> ASSIGNMENT
Output the data below exactly. Leave nothing out.

<<<<

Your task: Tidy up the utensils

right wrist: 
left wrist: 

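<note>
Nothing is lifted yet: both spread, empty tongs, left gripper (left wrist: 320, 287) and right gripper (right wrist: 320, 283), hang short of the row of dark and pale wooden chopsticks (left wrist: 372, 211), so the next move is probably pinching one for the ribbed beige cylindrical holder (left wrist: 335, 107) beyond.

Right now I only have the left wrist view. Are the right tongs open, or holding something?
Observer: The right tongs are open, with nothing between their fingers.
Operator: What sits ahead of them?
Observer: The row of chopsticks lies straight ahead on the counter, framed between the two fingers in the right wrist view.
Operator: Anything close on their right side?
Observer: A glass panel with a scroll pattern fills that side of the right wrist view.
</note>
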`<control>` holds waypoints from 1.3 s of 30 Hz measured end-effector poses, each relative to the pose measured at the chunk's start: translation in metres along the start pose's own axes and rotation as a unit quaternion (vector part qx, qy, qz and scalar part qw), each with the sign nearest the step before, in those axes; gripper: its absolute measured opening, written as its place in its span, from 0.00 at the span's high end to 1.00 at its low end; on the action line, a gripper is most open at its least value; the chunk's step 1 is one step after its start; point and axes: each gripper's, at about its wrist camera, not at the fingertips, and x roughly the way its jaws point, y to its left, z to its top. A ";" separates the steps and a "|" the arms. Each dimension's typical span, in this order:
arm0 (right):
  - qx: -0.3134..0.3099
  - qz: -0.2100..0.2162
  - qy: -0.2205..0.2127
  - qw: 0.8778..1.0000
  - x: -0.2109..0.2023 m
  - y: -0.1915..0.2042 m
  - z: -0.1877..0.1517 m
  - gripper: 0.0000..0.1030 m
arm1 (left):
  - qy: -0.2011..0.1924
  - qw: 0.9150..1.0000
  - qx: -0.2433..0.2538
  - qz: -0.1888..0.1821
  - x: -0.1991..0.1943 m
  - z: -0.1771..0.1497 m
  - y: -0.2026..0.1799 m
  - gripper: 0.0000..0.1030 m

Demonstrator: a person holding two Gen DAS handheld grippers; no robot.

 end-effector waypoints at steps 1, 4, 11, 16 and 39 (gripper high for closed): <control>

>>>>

> REPLY TO THE EXERCISE
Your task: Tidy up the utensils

right wrist: 
left wrist: 

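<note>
Nothing is lifted yet: both spread, empty tongs, left gripper (left wrist: 320, 287) and right gripper (right wrist: 320, 283), hang short of the row of dark and pale wooden chopsticks (left wrist: 372, 211), so the next move is probably pinching one for the ribbed beige cylindrical holder (left wrist: 335, 107) beyond.

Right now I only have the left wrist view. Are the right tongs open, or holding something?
Observer: The right tongs are open, with nothing between their fingers.
Operator: What sits ahead of them?
Observer: The row of chopsticks lies straight ahead on the counter, framed between the two fingers in the right wrist view.
Operator: Anything close on their right side?
Observer: A glass panel with a scroll pattern fills that side of the right wrist view.
</note>
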`<control>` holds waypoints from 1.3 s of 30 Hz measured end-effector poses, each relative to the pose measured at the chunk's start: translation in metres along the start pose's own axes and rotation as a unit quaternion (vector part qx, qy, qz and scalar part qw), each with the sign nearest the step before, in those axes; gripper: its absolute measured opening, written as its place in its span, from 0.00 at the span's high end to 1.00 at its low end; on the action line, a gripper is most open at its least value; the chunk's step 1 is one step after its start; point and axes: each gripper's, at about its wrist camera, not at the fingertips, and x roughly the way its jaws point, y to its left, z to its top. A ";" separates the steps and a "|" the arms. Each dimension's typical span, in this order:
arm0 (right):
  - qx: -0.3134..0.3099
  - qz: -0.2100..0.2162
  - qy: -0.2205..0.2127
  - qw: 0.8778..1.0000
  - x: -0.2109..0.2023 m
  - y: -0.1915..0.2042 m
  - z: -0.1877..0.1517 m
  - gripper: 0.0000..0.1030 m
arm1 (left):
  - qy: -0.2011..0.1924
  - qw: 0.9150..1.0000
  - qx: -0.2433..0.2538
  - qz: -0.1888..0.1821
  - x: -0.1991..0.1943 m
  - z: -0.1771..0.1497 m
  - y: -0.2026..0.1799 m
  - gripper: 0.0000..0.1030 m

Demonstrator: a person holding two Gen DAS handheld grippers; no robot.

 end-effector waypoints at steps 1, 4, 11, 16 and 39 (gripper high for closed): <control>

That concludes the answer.